Directions for this task -> Please copy every line with the string "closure" from the entries below.
[Extracted data Boundary: Start]
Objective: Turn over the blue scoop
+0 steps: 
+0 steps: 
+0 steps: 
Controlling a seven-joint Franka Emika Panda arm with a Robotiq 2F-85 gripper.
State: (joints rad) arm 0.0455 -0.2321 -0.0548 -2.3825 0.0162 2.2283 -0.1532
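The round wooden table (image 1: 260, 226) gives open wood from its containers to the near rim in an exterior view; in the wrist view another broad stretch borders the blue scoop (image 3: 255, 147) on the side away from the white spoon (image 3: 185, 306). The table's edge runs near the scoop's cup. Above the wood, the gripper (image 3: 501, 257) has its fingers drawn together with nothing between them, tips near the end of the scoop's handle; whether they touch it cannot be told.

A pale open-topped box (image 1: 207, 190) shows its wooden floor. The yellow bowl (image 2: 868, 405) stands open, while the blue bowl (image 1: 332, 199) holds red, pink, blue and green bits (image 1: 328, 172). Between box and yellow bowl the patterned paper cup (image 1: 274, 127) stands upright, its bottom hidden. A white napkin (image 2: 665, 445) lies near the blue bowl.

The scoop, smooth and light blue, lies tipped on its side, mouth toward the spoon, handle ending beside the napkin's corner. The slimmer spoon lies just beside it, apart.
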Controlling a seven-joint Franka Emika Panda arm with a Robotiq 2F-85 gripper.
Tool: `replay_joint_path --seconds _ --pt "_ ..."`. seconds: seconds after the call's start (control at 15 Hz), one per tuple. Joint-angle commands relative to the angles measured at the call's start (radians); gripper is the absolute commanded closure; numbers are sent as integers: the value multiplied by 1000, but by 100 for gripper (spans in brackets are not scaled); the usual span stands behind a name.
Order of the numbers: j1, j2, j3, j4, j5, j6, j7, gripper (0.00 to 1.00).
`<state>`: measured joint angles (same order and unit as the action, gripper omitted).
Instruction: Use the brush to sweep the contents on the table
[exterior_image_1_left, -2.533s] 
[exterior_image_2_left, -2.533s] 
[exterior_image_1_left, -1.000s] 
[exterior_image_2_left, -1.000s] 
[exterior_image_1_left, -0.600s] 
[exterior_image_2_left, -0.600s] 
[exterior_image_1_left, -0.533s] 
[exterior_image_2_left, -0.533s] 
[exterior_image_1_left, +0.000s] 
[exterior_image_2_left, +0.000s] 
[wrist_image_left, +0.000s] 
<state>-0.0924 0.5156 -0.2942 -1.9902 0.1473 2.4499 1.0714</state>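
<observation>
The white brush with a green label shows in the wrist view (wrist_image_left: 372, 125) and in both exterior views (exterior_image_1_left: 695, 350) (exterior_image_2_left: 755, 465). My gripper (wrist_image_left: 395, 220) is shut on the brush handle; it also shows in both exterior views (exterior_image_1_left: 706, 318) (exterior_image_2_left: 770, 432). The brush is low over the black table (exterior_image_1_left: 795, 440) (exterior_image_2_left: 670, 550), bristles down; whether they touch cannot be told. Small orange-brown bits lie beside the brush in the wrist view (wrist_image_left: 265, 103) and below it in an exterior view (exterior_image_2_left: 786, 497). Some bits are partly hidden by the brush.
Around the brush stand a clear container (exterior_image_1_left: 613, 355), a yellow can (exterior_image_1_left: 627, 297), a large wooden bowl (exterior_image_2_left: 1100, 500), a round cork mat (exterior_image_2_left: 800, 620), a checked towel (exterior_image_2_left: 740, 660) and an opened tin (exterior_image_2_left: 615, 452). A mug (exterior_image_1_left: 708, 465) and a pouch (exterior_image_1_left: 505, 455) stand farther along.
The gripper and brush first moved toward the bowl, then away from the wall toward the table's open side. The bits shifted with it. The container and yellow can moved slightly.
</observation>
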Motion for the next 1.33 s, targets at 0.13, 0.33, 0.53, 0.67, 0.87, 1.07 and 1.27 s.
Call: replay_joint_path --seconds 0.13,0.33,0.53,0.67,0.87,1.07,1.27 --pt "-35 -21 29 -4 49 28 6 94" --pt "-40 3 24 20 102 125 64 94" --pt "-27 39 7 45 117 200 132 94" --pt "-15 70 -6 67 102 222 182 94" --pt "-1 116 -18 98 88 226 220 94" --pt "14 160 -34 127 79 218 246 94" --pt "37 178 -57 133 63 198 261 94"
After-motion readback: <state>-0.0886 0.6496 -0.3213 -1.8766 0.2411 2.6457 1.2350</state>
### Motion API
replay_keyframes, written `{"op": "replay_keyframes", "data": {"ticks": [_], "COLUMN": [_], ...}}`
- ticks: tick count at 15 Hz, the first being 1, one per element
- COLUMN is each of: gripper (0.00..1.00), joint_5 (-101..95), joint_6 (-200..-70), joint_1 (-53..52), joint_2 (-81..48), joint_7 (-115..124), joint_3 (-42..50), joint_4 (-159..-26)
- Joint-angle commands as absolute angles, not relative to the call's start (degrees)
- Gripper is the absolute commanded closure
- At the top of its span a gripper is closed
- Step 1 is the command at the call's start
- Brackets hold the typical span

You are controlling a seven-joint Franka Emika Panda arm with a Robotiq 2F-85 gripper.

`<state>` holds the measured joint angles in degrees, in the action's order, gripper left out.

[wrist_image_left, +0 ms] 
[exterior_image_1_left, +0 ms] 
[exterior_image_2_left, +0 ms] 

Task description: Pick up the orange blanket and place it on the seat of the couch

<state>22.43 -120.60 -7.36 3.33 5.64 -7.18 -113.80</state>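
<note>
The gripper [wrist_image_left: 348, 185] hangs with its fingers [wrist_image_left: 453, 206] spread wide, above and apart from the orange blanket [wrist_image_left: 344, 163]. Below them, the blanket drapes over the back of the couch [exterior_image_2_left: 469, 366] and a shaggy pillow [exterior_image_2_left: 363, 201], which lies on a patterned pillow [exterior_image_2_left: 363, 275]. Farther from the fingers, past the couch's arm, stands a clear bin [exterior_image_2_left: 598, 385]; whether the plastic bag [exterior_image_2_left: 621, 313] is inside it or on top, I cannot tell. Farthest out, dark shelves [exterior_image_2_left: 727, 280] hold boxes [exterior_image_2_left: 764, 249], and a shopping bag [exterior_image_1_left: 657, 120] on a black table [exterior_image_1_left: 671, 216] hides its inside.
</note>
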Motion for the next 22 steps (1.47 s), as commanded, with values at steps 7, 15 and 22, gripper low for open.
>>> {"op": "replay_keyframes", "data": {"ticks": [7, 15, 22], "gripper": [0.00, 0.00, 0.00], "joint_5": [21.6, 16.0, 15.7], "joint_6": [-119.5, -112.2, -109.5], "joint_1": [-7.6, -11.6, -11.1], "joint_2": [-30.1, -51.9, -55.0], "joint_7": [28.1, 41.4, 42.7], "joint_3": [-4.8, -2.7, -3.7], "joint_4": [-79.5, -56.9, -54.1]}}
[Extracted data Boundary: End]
Answer space ->
Tool: `replay_joint_path --seconds _ --pt "_ ..."`. seconds: seconds after the call's start (control at 15 Hz), one per tuple. Joint-angle commands relative to the angles measured at the call's start (radians); gripper is the absolute commanded closure; numbers are sent as integers: the value multiplied by 1000, but by 100 for gripper (spans in brackets are not scaled); the usual span stands behind a name.
- Gripper is the absolute commanded closure

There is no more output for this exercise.